* **Problem to solve**:
What appears from the first line of the data below through the line containing "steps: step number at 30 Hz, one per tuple", both included, should be copied exactly, and nothing else.

* **Exercise data**:
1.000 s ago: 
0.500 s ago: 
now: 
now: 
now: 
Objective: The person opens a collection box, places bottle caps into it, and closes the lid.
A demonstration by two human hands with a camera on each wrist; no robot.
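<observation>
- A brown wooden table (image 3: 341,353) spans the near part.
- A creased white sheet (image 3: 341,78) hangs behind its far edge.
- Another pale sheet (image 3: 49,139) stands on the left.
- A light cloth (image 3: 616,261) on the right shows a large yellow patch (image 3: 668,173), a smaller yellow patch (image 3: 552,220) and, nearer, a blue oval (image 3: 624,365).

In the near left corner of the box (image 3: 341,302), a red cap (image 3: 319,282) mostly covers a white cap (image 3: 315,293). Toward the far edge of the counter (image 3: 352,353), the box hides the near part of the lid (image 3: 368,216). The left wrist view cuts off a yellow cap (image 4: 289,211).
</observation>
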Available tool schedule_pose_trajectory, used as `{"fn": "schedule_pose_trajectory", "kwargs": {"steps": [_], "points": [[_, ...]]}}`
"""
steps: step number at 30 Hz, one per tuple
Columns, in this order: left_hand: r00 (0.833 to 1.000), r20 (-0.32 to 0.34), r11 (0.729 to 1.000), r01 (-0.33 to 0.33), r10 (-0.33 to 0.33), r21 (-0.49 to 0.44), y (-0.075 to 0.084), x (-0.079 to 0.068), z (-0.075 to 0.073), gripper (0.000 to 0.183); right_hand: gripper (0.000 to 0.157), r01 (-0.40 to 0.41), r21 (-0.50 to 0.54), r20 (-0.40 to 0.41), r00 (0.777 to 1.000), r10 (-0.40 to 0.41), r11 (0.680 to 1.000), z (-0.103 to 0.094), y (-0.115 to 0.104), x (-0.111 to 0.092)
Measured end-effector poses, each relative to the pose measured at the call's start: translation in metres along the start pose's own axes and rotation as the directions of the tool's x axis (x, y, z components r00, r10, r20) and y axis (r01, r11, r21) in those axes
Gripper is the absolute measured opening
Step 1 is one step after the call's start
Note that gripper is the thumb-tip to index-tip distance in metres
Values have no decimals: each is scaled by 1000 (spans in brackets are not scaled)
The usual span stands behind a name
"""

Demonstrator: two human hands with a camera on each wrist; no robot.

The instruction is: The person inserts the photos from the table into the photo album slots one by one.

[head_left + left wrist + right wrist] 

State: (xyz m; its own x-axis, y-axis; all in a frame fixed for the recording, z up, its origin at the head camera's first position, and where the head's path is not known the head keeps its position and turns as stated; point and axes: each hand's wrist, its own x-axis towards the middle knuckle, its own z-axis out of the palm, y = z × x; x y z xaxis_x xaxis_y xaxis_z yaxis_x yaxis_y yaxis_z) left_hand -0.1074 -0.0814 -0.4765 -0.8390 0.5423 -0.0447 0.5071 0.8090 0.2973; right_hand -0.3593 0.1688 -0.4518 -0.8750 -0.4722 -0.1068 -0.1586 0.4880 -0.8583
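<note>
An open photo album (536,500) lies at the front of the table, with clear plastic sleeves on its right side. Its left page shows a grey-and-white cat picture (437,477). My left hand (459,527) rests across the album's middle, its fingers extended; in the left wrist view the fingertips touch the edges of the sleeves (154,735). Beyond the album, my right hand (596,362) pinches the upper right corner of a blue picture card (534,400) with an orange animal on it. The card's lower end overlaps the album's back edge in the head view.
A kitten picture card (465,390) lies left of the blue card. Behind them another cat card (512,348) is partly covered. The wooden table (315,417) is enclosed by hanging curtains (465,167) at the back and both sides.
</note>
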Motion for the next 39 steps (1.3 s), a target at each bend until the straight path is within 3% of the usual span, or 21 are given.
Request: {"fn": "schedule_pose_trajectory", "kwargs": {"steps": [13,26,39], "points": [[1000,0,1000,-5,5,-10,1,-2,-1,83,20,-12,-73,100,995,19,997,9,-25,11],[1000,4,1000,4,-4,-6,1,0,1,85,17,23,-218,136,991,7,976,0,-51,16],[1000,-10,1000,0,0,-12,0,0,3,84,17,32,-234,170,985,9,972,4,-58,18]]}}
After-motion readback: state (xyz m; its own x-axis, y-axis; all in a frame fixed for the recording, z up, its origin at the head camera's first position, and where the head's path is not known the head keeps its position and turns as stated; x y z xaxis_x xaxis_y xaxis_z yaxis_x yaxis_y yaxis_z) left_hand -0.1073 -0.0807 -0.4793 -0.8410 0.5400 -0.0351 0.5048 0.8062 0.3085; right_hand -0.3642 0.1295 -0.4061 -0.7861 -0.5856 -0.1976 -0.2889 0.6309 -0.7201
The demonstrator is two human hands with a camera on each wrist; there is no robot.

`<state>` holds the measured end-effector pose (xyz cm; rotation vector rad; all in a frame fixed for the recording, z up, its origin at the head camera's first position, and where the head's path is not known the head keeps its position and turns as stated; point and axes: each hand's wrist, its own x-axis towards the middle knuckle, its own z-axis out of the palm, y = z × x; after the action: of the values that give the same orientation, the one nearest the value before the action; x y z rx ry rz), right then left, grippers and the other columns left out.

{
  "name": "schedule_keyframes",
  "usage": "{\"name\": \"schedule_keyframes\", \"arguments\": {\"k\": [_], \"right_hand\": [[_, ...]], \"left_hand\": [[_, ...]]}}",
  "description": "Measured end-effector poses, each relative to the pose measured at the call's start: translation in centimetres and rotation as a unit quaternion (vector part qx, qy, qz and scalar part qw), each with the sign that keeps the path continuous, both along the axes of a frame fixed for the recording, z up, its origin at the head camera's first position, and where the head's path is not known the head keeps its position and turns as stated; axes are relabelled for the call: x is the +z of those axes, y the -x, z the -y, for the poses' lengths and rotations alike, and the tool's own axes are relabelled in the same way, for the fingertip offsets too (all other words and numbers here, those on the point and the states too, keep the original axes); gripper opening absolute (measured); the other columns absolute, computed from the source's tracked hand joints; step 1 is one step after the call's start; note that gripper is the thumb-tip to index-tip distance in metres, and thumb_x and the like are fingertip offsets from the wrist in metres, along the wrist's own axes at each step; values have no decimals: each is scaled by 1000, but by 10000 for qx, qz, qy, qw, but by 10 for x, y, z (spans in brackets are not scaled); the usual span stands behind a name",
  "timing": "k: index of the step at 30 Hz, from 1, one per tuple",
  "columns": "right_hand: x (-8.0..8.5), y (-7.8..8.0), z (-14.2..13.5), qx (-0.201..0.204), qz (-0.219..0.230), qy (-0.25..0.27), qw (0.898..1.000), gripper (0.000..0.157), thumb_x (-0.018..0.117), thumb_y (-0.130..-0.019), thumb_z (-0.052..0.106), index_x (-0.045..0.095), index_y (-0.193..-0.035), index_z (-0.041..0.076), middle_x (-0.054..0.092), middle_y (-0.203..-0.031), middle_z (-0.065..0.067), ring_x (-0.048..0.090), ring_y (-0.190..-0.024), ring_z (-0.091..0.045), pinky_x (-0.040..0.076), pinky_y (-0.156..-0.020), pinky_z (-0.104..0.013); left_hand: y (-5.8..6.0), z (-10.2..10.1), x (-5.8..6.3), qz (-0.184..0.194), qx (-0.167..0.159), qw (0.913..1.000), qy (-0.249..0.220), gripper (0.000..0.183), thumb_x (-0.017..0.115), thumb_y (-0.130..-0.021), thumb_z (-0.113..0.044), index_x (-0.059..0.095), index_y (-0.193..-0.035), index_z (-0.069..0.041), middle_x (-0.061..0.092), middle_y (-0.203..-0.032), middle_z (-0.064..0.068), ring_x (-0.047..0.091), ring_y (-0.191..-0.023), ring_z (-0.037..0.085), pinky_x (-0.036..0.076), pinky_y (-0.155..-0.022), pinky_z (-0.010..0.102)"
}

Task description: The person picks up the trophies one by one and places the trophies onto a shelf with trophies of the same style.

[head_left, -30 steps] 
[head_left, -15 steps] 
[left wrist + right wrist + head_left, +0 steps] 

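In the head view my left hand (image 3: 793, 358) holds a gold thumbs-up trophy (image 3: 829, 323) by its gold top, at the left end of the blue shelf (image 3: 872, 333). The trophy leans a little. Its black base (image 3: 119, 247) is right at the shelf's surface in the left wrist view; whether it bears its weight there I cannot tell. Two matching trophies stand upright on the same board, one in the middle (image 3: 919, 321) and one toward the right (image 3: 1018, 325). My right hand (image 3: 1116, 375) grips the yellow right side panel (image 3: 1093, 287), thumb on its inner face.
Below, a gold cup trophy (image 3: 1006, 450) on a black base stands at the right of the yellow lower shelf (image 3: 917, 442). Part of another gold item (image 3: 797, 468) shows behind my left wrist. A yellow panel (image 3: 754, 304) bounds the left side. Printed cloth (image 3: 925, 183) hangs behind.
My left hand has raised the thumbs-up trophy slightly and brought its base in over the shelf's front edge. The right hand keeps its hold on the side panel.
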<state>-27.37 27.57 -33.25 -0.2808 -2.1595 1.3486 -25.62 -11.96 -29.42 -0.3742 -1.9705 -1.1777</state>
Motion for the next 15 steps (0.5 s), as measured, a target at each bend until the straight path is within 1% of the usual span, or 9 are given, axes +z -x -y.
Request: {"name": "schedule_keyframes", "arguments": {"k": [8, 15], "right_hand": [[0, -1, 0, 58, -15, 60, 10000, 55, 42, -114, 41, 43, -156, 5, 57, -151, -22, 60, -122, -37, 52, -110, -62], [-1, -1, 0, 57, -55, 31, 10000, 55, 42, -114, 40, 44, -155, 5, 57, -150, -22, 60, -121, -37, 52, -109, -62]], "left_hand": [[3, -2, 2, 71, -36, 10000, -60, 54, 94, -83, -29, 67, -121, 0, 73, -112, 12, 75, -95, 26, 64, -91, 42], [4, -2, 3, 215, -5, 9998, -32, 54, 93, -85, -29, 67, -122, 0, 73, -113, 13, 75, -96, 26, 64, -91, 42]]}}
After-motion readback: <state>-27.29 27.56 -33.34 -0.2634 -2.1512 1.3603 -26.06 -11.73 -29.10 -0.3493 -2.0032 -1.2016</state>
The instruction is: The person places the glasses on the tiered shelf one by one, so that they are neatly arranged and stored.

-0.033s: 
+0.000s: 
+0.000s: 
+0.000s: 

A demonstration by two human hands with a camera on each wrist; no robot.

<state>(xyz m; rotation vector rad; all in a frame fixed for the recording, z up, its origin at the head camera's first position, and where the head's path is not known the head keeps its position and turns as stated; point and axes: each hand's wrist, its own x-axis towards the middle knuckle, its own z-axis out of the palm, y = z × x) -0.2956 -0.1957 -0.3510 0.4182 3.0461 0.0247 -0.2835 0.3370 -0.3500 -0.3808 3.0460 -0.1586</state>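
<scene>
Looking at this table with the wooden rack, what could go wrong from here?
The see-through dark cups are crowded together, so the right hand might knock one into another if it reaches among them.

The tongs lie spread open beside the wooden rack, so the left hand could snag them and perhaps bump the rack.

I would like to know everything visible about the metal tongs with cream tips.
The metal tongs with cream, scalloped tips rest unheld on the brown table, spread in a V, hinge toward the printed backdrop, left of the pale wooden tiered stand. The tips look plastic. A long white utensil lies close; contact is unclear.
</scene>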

* **Reply**:
1.000 s ago: 
0.500 s ago: 
now: 
now: 
now: 
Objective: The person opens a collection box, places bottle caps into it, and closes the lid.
A demonstration by two human hands with a camera on each wrist; no robot.
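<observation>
- A brown wooden table (image 3: 341,353) spans the near part.
- A creased white sheet (image 3: 341,78) hangs behind its far edge.
- Another pale sheet (image 3: 49,139) stands on the left.
- A light cloth (image 3: 616,261) on the right shows a large yellow patch (image 3: 668,173), a smaller yellow patch (image 3: 552,220) and, nearer, a blue oval (image 3: 624,365).

In the near left corner of the box (image 3: 341,302), a red cap (image 3: 319,282) mostly covers a white cap (image 3: 315,293). Toward the far edge of the counter (image 3: 352,353), the box hides the near part of the lid (image 3: 368,216). The left wrist view cuts off a yellow cap (image 4: 289,211).
</observation>
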Available tool schedule_pose_trajectory, used as `{"fn": "schedule_pose_trajectory", "kwargs": {"steps": [_], "points": [[_, ...]]}}`
"""
steps: step number at 30 Hz, one per tuple

No further response is needed.